Handschrift: Persönliche Verfügung Gustav Heinemanns für den Todesfall, 1972
Persönliche Verfügung Gustav Heinemanns für den Todesfall
Heinemann bittet darum, zu seinem Begräbnis auch Behinderte, Kriegsbeschädigte und Soldaten einzuladen, keine Orden am Grab auszustellen und anstelle von Kränzen Spenden an die Hilda-Heinemann-Siftung zu überweisen.
Bonn, 11. Mai 1972
handgeschrieben (Faksimile)
21 x 14 cm
Haus der Geschichte, Bonn
EB-Nr.: 1996/01/0044

In meinem Sterbefall bitte ich um Folgendes:

I. Zu einem etwaigen Staatsakt sollen auch eingeladen werden:
Schwer Kriegsbeschädigte, z.B. Blinde
Kriegerwitwen
Körperlich Behinderte
Soldaten
Zivildienstler
Gastarbeiter

II. Falls in Bonn verstorben kirchliche Feier in Bonn, sonst in Essen.

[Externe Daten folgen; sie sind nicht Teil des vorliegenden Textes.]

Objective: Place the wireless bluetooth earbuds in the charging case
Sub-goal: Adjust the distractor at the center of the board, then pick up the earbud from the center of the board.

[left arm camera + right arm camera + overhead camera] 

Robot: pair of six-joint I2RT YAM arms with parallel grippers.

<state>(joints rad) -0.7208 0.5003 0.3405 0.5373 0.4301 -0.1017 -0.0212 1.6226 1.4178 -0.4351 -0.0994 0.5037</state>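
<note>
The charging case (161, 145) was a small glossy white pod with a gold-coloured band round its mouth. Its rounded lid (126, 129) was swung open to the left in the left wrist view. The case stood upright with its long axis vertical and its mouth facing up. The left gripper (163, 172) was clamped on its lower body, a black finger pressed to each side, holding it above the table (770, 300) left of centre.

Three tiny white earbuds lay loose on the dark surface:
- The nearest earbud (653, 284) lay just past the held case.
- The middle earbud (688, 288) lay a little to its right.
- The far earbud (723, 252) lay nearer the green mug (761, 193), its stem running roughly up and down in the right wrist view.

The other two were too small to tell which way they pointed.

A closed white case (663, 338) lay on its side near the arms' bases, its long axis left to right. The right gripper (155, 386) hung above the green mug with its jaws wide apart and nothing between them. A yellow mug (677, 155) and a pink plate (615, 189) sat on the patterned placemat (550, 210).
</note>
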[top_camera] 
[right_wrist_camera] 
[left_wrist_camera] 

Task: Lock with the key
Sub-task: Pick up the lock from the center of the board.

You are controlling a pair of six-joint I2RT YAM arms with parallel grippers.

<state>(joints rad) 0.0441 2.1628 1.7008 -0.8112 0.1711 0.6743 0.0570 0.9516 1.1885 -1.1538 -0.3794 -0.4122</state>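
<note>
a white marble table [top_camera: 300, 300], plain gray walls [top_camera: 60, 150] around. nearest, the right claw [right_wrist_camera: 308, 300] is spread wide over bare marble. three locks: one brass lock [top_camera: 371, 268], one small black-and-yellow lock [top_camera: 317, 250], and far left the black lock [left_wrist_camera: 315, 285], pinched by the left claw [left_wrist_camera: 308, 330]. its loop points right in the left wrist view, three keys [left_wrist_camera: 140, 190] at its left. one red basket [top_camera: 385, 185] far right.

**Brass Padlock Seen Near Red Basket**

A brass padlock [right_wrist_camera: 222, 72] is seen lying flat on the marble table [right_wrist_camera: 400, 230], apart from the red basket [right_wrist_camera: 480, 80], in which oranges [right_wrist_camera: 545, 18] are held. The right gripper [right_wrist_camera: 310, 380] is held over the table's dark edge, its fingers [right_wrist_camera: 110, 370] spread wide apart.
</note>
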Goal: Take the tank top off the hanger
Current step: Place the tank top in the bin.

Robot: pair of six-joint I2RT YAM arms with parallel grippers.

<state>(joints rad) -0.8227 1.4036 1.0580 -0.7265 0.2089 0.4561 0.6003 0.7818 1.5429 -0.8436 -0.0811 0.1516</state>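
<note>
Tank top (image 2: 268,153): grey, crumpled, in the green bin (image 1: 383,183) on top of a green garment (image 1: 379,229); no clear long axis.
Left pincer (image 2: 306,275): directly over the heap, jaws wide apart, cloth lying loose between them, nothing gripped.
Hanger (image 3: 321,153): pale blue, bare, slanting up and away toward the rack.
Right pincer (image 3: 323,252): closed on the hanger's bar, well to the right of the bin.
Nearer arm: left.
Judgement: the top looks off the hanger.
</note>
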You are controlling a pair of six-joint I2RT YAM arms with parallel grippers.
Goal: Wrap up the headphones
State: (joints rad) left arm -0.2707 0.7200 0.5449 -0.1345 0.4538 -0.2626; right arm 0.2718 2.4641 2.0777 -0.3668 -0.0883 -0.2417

Als Pfarrer: Gollwitzer oder ersatzweise Kunst

III. Alles ohne Ausstellung von Orden

IV Am Grab in Essen nur Familie und Freunde, - ebenfalls Stadtvertreter ohne Reden

V. Als Sargträger Bundesgrenzschutz. Er bewacht mich bei Lebzeiten, deshalb möge er auch den Sarg tragen.

VI. An Stelle von Kränzen Spenden an Hilde-Heinemann-Stiftung.